Problem -> Reproduce the listing below exactly, except for its pictures.

Exercise data ->
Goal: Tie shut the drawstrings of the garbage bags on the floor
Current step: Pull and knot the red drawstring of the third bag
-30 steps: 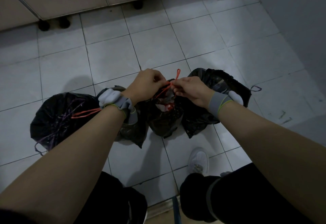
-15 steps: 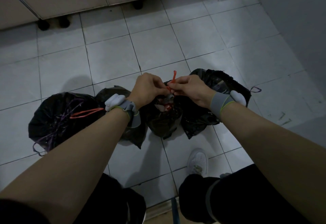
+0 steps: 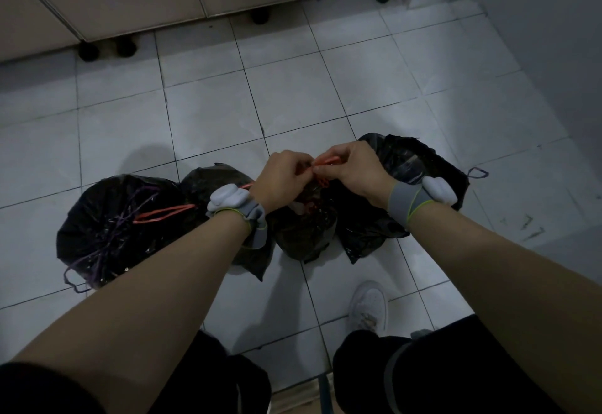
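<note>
Both hands have drawn together. Left hand (image 3: pixel 282 175) and right hand (image 3: pixel 353 169) pinch the orange drawstring (image 3: pixel 327 162) above the middle garbage bag (image 3: pixel 303 234).

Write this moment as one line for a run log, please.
step: tying | left hand: pinches orange drawstring | right hand: pinches it too | bag: middle black bag | knot: not visible

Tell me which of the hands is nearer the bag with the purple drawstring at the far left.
Left. The left hand pinches the orange drawstring over the middle bag, right of the purple-string bag. The right hand is farther right.
</note>
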`<control>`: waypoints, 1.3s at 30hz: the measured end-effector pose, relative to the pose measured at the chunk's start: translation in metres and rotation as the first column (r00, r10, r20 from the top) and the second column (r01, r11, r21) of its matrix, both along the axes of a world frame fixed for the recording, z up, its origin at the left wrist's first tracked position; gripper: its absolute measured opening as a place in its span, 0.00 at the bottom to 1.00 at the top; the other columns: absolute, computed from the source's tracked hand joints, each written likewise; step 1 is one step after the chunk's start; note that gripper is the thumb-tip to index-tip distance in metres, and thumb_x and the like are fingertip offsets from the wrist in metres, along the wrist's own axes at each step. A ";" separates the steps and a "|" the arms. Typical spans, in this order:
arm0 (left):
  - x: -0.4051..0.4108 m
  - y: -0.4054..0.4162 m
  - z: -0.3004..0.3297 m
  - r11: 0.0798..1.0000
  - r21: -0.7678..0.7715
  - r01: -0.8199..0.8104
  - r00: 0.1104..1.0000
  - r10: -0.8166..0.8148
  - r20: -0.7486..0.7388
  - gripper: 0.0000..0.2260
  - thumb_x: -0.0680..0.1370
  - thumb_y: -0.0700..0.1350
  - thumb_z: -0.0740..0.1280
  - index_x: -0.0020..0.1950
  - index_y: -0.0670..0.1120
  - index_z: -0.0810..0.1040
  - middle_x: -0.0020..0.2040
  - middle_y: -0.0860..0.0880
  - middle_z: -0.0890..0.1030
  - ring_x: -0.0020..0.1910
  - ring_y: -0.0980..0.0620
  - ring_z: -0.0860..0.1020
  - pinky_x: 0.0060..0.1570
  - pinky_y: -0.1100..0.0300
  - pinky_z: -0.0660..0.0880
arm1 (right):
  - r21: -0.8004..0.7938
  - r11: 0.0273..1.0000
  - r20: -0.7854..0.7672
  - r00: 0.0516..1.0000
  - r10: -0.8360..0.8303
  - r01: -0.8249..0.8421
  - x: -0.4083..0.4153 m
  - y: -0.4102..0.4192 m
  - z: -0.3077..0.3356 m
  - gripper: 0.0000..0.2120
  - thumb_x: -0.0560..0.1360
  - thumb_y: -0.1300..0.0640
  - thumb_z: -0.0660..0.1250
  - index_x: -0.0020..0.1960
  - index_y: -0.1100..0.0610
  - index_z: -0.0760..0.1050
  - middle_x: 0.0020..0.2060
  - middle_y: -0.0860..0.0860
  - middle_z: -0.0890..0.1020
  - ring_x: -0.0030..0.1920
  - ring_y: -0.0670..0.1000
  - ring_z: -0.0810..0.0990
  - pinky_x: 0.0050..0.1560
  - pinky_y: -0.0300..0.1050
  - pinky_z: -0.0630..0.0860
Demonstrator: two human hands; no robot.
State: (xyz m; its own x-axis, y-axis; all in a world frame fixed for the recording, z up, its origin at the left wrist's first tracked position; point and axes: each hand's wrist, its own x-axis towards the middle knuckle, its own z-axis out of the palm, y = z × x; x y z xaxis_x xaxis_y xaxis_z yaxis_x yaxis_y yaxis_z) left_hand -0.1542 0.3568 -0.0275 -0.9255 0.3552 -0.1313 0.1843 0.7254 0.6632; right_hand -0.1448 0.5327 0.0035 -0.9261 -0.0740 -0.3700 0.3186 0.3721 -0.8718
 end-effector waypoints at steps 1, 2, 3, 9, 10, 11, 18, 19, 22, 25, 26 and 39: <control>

Expected output ->
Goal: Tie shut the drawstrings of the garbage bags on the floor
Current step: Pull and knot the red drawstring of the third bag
-30 steps: 
-15 steps: 
+0 steps: 
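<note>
Both hands have drawn together. Left hand (image 3: pixel 282 175) and right hand (image 3: pixel 353 169) pinch the orange drawstring (image 3: pixel 327 162) above the middle garbage bag (image 3: pixel 303 234).

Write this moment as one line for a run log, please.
step: tying | left hand: pinches orange drawstring | right hand: pinches it too | bag: middle black bag | knot: not visible

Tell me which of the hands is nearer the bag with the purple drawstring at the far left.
Left. The left hand pinches the orange drawstring over the middle bag, right of the purple-string bag. The right hand is farther right.
</note>
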`<control>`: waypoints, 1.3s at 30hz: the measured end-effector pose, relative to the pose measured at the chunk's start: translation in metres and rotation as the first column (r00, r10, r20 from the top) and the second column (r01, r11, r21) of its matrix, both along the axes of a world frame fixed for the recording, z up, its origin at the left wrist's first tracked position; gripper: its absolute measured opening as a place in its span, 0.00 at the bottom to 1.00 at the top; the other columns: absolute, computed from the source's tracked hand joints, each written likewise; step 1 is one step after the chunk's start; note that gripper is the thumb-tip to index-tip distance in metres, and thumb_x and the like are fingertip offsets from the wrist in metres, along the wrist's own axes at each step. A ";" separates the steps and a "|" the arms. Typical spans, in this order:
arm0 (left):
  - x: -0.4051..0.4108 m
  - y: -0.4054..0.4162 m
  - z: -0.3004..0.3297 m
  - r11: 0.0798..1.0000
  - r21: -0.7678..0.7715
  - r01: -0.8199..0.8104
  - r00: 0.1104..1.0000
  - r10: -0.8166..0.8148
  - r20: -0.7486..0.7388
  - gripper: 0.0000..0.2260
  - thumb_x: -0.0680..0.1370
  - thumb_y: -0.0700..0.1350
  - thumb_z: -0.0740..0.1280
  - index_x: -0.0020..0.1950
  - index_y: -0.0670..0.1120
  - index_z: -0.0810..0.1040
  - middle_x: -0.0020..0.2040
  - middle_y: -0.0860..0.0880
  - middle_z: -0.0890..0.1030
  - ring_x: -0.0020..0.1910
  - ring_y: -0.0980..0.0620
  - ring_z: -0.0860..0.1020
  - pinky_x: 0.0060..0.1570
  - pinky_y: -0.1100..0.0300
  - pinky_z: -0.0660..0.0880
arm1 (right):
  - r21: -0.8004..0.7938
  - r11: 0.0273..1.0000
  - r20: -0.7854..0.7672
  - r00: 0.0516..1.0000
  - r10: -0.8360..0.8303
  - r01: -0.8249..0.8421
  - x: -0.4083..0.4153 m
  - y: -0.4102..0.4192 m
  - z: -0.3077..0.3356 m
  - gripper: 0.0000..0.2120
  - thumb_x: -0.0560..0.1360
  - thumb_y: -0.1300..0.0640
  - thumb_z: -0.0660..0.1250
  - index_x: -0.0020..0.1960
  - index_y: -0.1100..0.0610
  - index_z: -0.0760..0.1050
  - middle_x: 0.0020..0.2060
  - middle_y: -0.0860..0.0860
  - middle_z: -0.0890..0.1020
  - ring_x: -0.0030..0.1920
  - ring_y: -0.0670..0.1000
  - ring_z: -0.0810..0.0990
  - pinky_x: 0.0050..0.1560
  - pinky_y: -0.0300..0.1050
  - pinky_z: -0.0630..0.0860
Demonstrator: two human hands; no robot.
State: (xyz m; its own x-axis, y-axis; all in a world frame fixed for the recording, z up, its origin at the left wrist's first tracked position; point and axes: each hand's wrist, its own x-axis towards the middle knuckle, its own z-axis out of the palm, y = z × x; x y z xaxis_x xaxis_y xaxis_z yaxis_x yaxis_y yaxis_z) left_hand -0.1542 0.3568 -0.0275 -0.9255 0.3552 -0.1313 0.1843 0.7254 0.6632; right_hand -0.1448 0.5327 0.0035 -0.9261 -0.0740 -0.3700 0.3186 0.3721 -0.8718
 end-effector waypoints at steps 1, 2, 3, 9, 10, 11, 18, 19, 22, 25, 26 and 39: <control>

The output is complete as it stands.